Activity =>
Your answer must be an exact copy of the listing, with the images left out.
______________________________
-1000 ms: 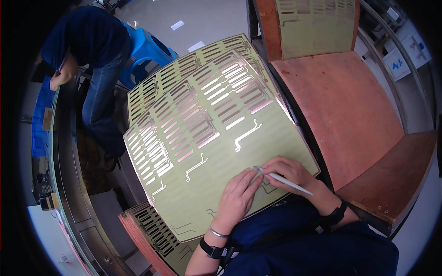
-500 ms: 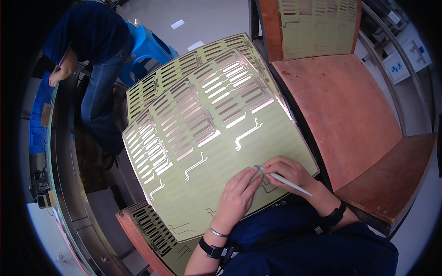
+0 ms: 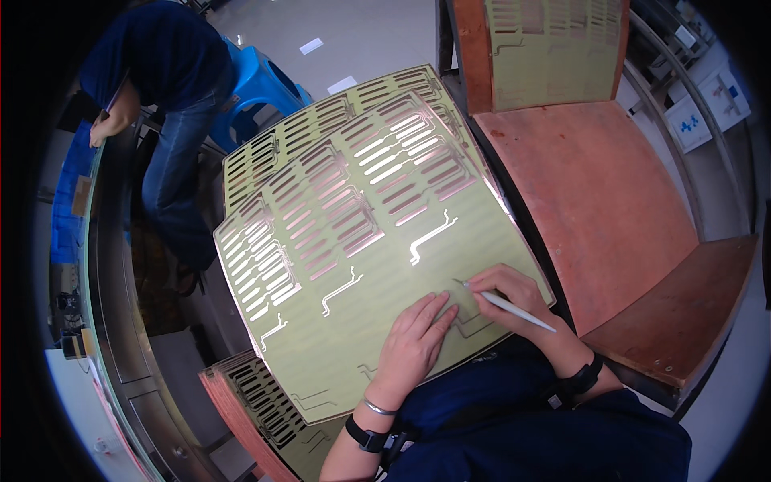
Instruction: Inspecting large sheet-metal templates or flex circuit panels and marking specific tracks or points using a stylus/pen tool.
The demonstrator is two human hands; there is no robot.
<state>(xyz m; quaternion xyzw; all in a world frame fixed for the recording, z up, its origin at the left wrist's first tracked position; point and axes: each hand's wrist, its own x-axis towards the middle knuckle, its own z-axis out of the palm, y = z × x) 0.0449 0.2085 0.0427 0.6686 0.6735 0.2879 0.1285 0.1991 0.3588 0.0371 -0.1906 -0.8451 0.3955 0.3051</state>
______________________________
Expected answer =>
-1000 ms: 
-500 ms: 
+0 ms: 
Instruction: Inspecting large sheet-metal templates or flex circuit panels and marking specific tracks or points using a stylus/pen tool.
The demonstrator is two human hands; there is no robot.
<state>(xyz m; quaternion xyzw; all in a world frame fixed for the recording, z up, its origin at the left wrist's first tracked position; point and axes: each hand's wrist, its own x-axis towards the middle knuckle, its own z-axis out of the palm, y = z × x) 0.0449 0.2085 0.0427 0.6686 0.6735 0.2879 0.1285 0.1991 0.3588 0.0371 -0.1906 -0.8451 0.3955 0.3051</state>

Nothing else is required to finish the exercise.